=== Exercise goal ===
Repeat back every line of the data, exactly.
☆ ☆ ☆ ☆ ☆
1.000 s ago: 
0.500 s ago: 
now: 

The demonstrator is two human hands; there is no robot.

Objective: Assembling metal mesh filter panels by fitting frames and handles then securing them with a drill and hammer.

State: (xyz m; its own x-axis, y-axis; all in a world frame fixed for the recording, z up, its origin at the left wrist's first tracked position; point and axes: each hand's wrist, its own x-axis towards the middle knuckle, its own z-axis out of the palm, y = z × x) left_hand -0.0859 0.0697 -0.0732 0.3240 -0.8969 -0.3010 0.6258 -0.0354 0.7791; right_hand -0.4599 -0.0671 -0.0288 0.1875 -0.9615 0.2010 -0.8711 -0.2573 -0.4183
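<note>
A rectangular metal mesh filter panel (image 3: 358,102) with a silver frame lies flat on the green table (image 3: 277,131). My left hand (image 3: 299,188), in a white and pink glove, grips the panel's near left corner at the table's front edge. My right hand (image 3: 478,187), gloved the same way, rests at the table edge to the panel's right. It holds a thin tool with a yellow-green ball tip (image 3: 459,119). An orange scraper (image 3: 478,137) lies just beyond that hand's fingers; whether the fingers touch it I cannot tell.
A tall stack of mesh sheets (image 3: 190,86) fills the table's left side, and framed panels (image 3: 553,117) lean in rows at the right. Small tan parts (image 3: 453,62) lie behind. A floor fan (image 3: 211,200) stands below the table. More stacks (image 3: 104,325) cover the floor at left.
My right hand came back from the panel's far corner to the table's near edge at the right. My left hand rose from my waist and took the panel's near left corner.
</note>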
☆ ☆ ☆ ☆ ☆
=== Task result ===
1.000 s ago: 
0.500 s ago: 
now: 

The demonstrator is two human hands; there is no robot.

Objective: Assembling metal mesh filter panels by fitting frames and handles then securing them with a drill and hammer.

State: (xyz m; its own x-axis, y-axis; all in a world frame fixed for the recording, z up, its origin at the left wrist's first tracked position; point and axes: each hand's wrist, its own x-axis towards the middle knuckle, its own z-axis out of the palm, y = z × x) left_hand -0.0859 0.0697 -0.0732 0.3240 -0.8969 -0.3010 0.6258 -0.0354 0.7791; right_hand -0.4599 -0.0671 -0.0288 0.1875 -0.9615 0.2010 -0.8711 -0.2573 -0.4183
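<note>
A rectangular metal mesh filter panel (image 3: 358,102) with a silver frame lies flat on the green table (image 3: 277,131). My left hand (image 3: 299,188), in a white and pink glove, grips the panel's near left corner at the table's front edge. My right hand (image 3: 478,187), gloved the same way, rests at the table edge to the panel's right. It holds a thin tool with a yellow-green ball tip (image 3: 459,119). An orange scraper (image 3: 478,137) lies just beyond that hand's fingers; whether the fingers touch it I cannot tell.
A tall stack of mesh sheets (image 3: 190,86) fills the table's left side, and framed panels (image 3: 553,117) lean in rows at the right. Small tan parts (image 3: 453,62) lie behind. A floor fan (image 3: 211,200) stands below the table. More stacks (image 3: 104,325) cover the floor at left.
My right hand came back from the panel's far corner to the table's near edge at the right. My left hand rose from my waist and took the panel's near left corner.
</note>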

Nothing else remains for the exercise.